Your assignment: Starting at the line below holding "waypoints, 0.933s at" and stopping at the line holding "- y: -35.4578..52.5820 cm", print every line exactly, both ends included, and leave the rest out.

Stored data:
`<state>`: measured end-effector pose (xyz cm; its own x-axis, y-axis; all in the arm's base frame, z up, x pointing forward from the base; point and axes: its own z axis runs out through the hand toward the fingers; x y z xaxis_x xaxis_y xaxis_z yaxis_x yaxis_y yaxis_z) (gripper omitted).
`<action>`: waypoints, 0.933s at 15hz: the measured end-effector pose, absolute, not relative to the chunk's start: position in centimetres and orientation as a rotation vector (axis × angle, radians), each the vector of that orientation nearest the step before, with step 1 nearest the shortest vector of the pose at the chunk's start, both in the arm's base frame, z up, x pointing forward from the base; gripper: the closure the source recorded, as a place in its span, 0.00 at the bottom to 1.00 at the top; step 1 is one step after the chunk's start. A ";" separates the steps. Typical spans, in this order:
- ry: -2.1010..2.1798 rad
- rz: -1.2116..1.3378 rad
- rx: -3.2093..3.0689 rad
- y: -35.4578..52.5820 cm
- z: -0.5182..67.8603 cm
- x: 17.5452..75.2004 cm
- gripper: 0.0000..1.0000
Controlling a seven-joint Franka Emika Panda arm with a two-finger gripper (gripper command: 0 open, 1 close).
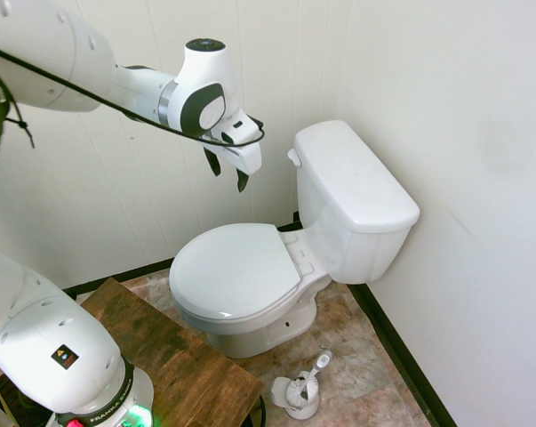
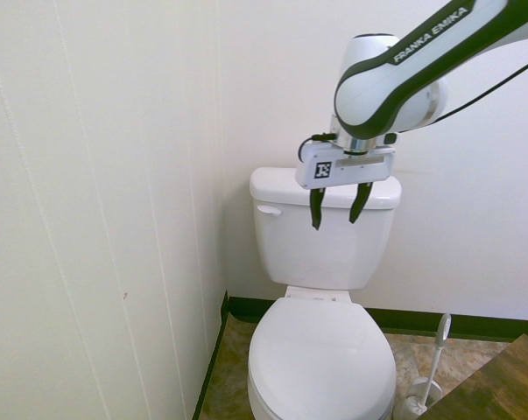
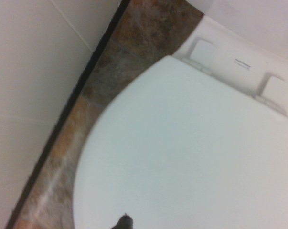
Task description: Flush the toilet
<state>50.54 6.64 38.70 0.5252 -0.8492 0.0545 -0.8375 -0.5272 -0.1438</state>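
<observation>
The toilet stands in the far right corner, its lid down and its tank against the back wall. The flush lever sits high on the tank's front, on the side nearest the panelled wall — small, stiff and glossy, so likely slick. It probably wants a downward press on its free end, not a grip. The gripper hangs above the seat, in front of the tank, fingers spread and empty, apart from the lever. The wrist view shows only the lid and floor; the lever is out of its frame. A toilet brush stands on the floor nearby.
</observation>
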 end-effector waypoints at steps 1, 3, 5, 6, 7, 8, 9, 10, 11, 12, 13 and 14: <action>1.521 -0.207 -2.609 7.4 38.2 52.6 0.00; 1.607 -0.266 -2.531 8.1 37.7 57.0 0.00; 1.676 -0.321 -2.474 7.7 37.7 60.4 1.00; 1.700 -0.337 -2.453 7.6 37.7 61.6 1.00; 1.722 -0.347 -2.433 7.5 37.5 62.7 1.00; 1.743 -0.355 -2.412 7.6 37.4 63.5 1.00; 1.766 -0.366 -2.388 7.6 37.3 64.3 1.00; 1.784 -0.377 -2.368 7.7 37.2 65.1 1.00; 1.799 -0.398 -2.347 7.7 37.1 65.9 1.00; 1.814 -0.423 -2.325 7.7 36.8 66.6 1.00; 1.829 -0.438 -2.308 7.5 36.4 67.3 1.00; 1.841 -0.453 -2.291 7.2 36.0 68.0 1.00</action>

Answer to the problem:
`<action>`: waypoints, 0.933s at 15hz: the measured end-effector pose, absolute, not relative to the chunk's start: position in centimetres and orientation as a rotation vector (axis × angle, radians), each the vector of that orientation nearest the step before, with step 1 nearest the shortest vector of the pose at the chunk's start, both in the arm's base frame, z up, x pointing forward from the base; gripper: the closure the source recorded, as a place in its span, 0.00 at the bottom to 1.00 at the top; step 1 is one step after the chunk's start. A ";" separates the steps. Typical spans, in this order:
- ry: -2.1010..2.1798 rad
- rz: -1.2116..1.3378 rad
- rx: -3.2093..3.0689 rad
- y: -35.4578..52.5820 cm

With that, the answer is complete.